On March 22 this year, a shooter opened fire in a Boulder supermarket, killing 10 people including an off-duty police officer. It was just one of nearly 300 mass shootings since the start of 2021.
Now, Colorado Governor Jared Polis has signed three new bills in response to the tragedy, with one allowing cities to legislate on guns themselves.
The new bill, SB21-256, sets out new rules for local control of gun regulations, reversing a ban which prohibited ‘a local government from enacting an ordinance, regulation, or other law that prohibits the sale, purchase, or possession of a firearm,’ the Denver Post reports.
Cities will not be able to have more lenient laws, only permitted to make them stricter, making gun control ‘a matter of state and local concern.’
Just 10 days prior to the shooting, a Boulder County District Court judge blocked the city’s ban on the possession of assault weapons and 10-round magazines, as it didn’t comply with law. The AR-556 used in the massacre would have fallen under the ban. While the shooter is said to have purchased it in another city, he still wouldn’t have been allowed to carry it.

Polis signed two other bills: HB21-1298, which means people can no longer purchase guns without a completed background check, in addition to new restrictions on those who are permitted to buy weapons; and HB21-1299, which will see the provision of $3 million for the state’s first Office of Gun Violence Prevention, aimed to raise awareness of and reduce gun violence.
‘Recent tragedies around Colorado and the country demand quick and decisive action. Together these measures will make our communities safer, keep firearms out of the hands of those who would do harm to themselves or others, and get those in crisis help as soon as possible,’ Polis said in a statement.
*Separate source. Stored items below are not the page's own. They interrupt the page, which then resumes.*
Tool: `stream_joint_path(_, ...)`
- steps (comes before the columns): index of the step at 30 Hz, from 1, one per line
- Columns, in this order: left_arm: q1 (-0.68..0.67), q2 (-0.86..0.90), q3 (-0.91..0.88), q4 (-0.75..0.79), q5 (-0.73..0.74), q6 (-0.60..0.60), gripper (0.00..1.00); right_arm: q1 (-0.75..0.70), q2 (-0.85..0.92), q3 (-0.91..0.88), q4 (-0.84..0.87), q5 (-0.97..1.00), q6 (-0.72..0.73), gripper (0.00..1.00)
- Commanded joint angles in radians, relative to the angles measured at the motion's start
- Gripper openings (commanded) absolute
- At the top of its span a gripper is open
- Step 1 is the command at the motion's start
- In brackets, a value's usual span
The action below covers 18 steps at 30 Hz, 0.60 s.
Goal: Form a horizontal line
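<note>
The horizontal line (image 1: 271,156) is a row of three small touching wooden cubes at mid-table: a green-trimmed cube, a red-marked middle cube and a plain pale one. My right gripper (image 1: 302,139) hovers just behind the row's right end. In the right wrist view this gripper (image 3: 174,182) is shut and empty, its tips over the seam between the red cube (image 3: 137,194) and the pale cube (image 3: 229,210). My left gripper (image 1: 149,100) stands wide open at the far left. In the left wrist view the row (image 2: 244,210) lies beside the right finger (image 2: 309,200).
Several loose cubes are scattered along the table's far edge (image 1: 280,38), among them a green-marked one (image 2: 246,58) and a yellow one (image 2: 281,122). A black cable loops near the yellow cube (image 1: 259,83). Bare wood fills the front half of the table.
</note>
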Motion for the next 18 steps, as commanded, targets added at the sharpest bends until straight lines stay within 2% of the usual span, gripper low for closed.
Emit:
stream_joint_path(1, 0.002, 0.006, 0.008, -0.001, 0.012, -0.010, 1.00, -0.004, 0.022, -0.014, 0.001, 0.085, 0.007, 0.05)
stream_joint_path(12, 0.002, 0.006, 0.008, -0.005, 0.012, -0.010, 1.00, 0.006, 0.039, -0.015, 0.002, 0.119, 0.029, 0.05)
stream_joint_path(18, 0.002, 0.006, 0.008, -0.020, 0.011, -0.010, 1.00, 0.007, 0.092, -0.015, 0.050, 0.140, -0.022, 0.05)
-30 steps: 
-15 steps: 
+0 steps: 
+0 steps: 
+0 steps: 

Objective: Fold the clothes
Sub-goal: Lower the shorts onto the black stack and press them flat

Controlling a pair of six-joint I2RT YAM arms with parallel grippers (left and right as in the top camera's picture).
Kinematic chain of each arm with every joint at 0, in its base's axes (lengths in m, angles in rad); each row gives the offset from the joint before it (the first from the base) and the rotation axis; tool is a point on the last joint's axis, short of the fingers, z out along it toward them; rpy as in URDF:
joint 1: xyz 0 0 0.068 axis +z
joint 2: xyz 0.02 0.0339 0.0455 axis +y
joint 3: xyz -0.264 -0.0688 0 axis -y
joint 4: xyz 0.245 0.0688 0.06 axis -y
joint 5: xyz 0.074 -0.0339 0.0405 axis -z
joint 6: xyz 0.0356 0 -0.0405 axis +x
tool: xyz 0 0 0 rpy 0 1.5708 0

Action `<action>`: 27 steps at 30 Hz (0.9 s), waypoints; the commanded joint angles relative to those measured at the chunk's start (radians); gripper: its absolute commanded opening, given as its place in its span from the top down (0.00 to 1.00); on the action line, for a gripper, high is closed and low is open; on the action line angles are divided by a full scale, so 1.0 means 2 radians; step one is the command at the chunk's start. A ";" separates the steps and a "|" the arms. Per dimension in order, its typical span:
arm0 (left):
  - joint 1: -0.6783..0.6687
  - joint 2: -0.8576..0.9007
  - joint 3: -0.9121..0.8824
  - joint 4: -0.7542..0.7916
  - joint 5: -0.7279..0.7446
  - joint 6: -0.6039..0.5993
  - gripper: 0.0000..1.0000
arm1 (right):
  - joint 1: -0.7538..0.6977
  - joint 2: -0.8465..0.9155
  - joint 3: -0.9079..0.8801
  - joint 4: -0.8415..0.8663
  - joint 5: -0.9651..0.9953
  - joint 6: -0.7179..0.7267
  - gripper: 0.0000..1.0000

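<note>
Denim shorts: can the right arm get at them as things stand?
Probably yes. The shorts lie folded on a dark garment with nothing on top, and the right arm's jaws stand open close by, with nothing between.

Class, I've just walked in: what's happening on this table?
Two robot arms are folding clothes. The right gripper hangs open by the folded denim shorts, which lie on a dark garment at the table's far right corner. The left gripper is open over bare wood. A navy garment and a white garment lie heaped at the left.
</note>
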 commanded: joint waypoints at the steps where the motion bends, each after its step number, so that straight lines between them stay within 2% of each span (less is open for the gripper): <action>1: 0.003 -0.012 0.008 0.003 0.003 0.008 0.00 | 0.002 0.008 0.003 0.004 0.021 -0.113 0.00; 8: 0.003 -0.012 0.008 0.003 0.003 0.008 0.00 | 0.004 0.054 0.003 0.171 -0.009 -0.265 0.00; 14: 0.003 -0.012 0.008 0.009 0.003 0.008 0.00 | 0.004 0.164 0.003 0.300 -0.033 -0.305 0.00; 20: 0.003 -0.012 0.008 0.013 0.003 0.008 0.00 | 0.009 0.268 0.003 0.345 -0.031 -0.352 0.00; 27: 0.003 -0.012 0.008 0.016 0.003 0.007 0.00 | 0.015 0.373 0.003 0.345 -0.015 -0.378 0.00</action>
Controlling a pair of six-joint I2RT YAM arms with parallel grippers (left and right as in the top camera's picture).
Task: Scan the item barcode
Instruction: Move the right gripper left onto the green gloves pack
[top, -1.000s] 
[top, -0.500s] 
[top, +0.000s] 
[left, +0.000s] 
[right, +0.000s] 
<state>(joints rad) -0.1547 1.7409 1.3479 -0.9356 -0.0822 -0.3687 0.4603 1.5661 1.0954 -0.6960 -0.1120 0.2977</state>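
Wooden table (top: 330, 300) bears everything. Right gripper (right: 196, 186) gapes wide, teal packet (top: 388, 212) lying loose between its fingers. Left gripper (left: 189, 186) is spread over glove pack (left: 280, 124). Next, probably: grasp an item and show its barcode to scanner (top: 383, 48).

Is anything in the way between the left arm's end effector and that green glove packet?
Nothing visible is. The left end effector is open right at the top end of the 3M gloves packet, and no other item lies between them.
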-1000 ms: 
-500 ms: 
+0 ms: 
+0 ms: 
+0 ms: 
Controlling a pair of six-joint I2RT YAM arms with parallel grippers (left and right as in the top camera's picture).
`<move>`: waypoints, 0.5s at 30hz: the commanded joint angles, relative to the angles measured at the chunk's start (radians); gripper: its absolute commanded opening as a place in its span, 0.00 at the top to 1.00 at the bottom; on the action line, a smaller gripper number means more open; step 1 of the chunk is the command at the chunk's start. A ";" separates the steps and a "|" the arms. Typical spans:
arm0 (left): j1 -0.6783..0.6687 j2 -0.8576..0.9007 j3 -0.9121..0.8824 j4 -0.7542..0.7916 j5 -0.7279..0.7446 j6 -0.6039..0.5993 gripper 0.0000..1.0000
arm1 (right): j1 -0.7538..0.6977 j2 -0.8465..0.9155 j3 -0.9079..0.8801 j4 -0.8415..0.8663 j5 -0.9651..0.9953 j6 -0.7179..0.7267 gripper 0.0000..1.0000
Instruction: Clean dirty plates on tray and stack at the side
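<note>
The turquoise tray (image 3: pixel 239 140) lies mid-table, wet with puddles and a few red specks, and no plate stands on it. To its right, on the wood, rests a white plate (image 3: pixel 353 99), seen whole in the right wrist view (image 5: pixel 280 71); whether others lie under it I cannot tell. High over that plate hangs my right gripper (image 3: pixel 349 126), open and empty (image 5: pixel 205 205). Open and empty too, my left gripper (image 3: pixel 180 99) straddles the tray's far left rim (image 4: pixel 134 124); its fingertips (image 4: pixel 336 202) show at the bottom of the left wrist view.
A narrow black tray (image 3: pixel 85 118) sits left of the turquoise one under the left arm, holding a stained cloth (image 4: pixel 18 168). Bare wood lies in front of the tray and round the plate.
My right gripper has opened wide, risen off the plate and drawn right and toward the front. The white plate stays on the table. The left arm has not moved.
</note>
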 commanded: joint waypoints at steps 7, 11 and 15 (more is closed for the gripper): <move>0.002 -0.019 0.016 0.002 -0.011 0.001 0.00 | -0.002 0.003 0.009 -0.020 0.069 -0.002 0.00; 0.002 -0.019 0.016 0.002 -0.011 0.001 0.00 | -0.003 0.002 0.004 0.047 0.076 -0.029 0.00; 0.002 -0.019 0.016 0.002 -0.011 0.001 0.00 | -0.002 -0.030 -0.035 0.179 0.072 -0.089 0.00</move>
Colorado Senate Majority Leader Stephen Fenberg said the legislation will help create a ‘framework that, over time, will result in saving lives… there’s something that I think a mass shooting does to the psyche of a community collectively, even if you weren’t individually involved or impacted and it really kind of disrupts the way you move through your daily life through your world,’ as per CBS News.
‘Although the topic of these three bills are about pain, and loss and trauma, I’m here today grounded in hope. I’m hopeful because step by step, bill by bill, we here in Colorado are creating safer communities,’ he added.